4 – Le considerazioni che precedono valgono anche per la censura attinente alla motivazione, dovendosi aggiungere che già di per sè la deduzione di tutti e tre i vizi che possono inficiare il processo argomentativo del giudice deve considerarsi inammissibile, non rispettando il principio di specificità posto dall’art. 366 c.p.c., n. 4; a ciò si aggiunga che nella fattispecie, non viene enucleato, dall’or logico della Corte distrettuale, il punto in cui la motivazione – interessante un punto decisivo della controversia – sia stata carente nella sua struttura argomentativa ovvero illogica nell’attribuire agli elementi di giudizio un significato fuori dal senso comune o, ancora, abbia dimostrato una mancanza di coerenza tra le varie ragioni esposte per assoluta incompatibilità razionale degli argomenti ed insanabile contrasto tra gli stessi.
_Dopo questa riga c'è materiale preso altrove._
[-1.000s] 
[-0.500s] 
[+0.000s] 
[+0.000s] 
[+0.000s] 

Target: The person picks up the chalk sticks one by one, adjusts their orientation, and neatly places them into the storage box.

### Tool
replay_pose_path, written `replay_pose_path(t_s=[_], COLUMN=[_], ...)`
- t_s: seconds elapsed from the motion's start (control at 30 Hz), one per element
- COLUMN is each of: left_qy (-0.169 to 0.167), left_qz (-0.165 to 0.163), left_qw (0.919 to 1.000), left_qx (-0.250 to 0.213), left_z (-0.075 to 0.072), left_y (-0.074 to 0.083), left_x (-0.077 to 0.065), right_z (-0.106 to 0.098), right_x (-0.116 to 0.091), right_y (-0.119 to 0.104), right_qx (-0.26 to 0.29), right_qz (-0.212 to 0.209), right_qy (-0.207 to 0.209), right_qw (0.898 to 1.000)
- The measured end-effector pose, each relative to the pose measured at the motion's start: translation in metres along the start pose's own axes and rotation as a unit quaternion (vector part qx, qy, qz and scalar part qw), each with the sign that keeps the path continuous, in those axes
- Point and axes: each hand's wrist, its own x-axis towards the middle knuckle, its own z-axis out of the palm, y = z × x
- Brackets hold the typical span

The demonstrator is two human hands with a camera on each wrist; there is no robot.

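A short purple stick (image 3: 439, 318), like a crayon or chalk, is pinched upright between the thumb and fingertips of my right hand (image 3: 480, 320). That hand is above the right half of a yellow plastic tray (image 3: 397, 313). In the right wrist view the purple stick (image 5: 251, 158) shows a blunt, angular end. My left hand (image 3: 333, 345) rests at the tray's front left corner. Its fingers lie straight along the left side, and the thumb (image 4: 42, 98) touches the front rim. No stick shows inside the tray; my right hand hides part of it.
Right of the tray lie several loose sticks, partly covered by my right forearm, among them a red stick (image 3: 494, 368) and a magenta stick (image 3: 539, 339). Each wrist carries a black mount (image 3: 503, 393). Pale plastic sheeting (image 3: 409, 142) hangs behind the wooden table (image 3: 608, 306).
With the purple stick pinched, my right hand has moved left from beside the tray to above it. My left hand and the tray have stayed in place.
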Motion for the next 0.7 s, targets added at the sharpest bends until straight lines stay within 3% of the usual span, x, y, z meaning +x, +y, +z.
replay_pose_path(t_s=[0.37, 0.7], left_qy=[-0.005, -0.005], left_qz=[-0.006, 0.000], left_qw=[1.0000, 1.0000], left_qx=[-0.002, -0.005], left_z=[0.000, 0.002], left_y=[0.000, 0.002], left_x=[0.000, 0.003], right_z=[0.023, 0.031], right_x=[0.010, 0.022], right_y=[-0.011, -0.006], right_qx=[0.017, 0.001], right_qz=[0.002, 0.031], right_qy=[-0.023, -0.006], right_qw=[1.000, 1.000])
Nuovamente pertanto deve dirsi inammissibile la censura contenuta nel motivo in esame in quanto le parti ricorrenti hanno semplicemente fatto valere la non rispondenza della ricostruzione dei fatti operata dal giudice del merito al diverso loro convincimento soggettivo, pur se solo nell’ottica di un preteso migliore e più appagante coordinamento dei molteplici dati acquisiti, dal momento che tali aspetti del giudizio, interni all’ambito di discrezionalità di valutazione degli elementi di prova e dell’apprezzamento dei fatti, attengono al libero convincimento del giudice e non già ai possibili vizi dell’iter formativo dello stesso.

5 – Deve infine dirsi inammissibile – in quanto priva di argomentazione che possa essere inquadrata come motivo di ricorso di legittimità – la domanda espressa solo in sede di conclusioni (fol 19 del ricorso) con cui viene chiesto di respingere le domande dei litisconsorti necessari C. relative all’accertamento della proprietà di un "revesio". 6 – Le spese seguono la soccombenza e vanno liquidate come da dispositivo.

P.Q.M.

LA CORTE Rigetta il ricorso e condanna le parti ricorrenti al pagamento delle spese del giudizio di legittimità che liquida in Euro 1.900,00 di cui Euro 200,00 per esborsi, oltre IVA, CAP e spese generali come per legge.

Testo non ufficiale. La sola stampa del bollettino ufficiale ha carattere legale.